Elmore Leonard’s List

A friend from the writer’s group I belong to sent us all a copy of the list of Elmore Leonard’s Ten Rules of Writing. I guess it has become more widely disseminated in the light of the great man’s recent demise.

I hadn’t realised it was Elmore Leonard’s list until I read my friend’s email. It is a list that has been knocking around the writers’ blogs scene for a while now. Sometimes there are more, sometimes less but I had never heard the list directly attributed to Leonard until his death.

It has the usual dos and don’ts, mostly don’ts. No adverbs, don’t start with the weather (this was on a recent Sins of Literature programme, not attributed I think) and watch the exclamation marks. Fair enough in general. As my friend said in the accompanying email, ‘You don’t have to agree with him.’

I guess if Leonard adhered to this list it may have worked.
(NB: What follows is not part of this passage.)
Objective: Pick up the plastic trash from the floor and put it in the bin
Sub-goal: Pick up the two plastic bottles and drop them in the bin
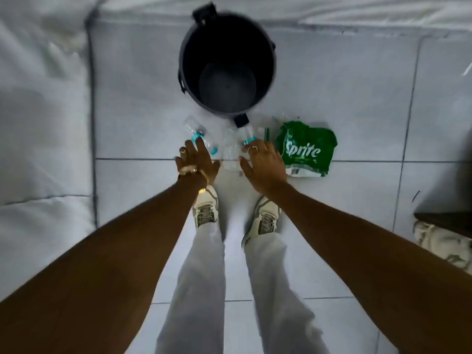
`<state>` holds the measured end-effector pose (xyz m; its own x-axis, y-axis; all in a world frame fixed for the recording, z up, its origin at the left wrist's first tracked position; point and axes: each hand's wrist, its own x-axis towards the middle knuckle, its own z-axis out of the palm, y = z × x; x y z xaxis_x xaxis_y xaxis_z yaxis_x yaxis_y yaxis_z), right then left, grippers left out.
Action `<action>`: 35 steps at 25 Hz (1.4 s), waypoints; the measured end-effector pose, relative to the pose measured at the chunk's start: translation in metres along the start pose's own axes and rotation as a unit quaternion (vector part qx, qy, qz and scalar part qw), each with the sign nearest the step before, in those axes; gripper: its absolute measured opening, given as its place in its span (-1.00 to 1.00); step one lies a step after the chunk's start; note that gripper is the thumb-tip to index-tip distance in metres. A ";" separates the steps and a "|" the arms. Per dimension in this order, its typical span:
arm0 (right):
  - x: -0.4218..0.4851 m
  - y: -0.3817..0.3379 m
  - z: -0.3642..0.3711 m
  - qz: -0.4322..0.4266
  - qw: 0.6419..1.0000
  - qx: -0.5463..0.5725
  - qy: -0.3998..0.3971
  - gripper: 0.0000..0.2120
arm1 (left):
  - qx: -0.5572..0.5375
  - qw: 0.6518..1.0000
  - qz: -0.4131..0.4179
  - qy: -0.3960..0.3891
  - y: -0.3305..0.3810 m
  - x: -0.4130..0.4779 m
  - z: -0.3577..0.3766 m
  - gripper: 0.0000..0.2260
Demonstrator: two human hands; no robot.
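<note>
A black round bin (pixel 186 54) stands on the white tiled floor ahead of me, with nothing visible inside. Just in front of it lies plastic trash: a clear bottle with a teal label (pixel 198 132) on the left, a clear bottle (pixel 231 152) in the middle, another clear bottle with a teal cap (pixel 247 134), and a crumpled green Sprite wrapper (pixel 306 149) on the right. My left hand (pixel 195 162) hovers over the left bottle with fingers spread. My right hand (pixel 263 164) is spread beside the middle bottles, holding nothing.
My two feet in light sneakers (pixel 205 210) stand just behind the trash. A white bed or mattress (pixel 38 111) runs along the left and the far side. At the right edge are a dark wooden piece (pixel 444 221) and a patterned cloth (pixel 444 245).
</note>
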<state>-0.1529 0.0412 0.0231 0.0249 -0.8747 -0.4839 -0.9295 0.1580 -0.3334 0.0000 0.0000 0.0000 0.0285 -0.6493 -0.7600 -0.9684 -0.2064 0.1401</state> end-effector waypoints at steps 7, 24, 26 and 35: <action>0.096 0.053 0.135 0.073 0.992 0.043 0.089 -0.71 | -0.277 0.942 -0.184 0.035 0.000 0.157 0.091 -0.19; 0.048 0.027 0.087 0.289 0.894 0.327 0.099 -0.36 | -0.429 0.896 0.082 0.079 -0.012 -0.021 0.028 -0.12; 0.027 0.013 0.051 0.283 0.866 0.380 0.160 -0.38 | -0.417 0.893 0.140 0.098 0.003 -0.024 -0.008 -0.16; 0.096 -0.006 -0.042 0.201 0.891 0.377 0.156 -0.38 | 0.040 0.980 0.091 0.172 0.078 0.116 -0.083 -0.14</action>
<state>-0.1604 -0.0631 0.0126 -0.4679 -0.7437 -0.4775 -0.3261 0.6474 -0.6888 -0.0514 -0.1518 -0.0248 -0.0786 -0.8809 -0.4668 -0.9811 -0.0149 0.1932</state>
Of course that assumes that Leonard’s writing would have been either a lot worse or sold a lot fewer copies if he had ignored some of them. We don’t know whether that is true. That’s the problem with listening to good advice from successful people; it assumes they are as good at being self aware regarding what works as they are at doing it instinctively. If this is not simply a generic list slopped out at feeding time for aspiring authors, and is a list that someone as successful as Leonard lived by we still can’t say that makes it something we should copy. We can guess that a book filled with all these forbidden habits is likely to be terrible. If you want to read some, read Dickens, he commits at least two of them in spades, detailed descriptions of characters and going into great detail describing places and things. I happen to agree in this case. There are pieces of Dickens I find so moving as to be almost impossible to read for their poignancy and insight. There are other pieces I can hardly get through because of their tedious attention to irrelevant detail.
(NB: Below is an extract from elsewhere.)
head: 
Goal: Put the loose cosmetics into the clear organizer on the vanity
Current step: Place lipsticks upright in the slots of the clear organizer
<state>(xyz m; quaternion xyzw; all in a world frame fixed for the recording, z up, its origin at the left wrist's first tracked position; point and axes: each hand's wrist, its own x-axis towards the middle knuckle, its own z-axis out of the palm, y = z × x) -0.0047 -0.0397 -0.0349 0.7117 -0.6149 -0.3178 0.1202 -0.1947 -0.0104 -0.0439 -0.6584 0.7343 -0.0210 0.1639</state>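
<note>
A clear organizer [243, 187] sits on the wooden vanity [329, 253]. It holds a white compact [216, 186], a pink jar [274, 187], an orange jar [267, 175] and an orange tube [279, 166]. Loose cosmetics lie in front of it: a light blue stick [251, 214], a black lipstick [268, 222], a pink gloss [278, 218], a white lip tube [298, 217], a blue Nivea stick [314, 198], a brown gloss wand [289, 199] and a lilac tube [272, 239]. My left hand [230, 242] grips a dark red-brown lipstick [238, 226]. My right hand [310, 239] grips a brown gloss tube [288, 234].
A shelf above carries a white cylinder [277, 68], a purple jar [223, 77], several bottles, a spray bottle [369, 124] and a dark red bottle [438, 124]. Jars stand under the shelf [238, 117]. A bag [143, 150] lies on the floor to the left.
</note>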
Leonard’s tenth commandment is supposedly the most important and is: ‘Try to leave out the part that readers tend to skip.’ (that in itself makes me wonder whether this is really Leonard –it sound very cautious for him.) I know Dickens was writing pot-boiling serials for magazines but wow! (sorry about the exclamation mark!) But this is good advice buddy.

So do I agree with Leonard? A bit I suppose (whether it is his list or not) but the  most important item that sometimes appears on the list (Elmore’s or not) is : Ignore all these if its right. I’m sure Leonard would agree.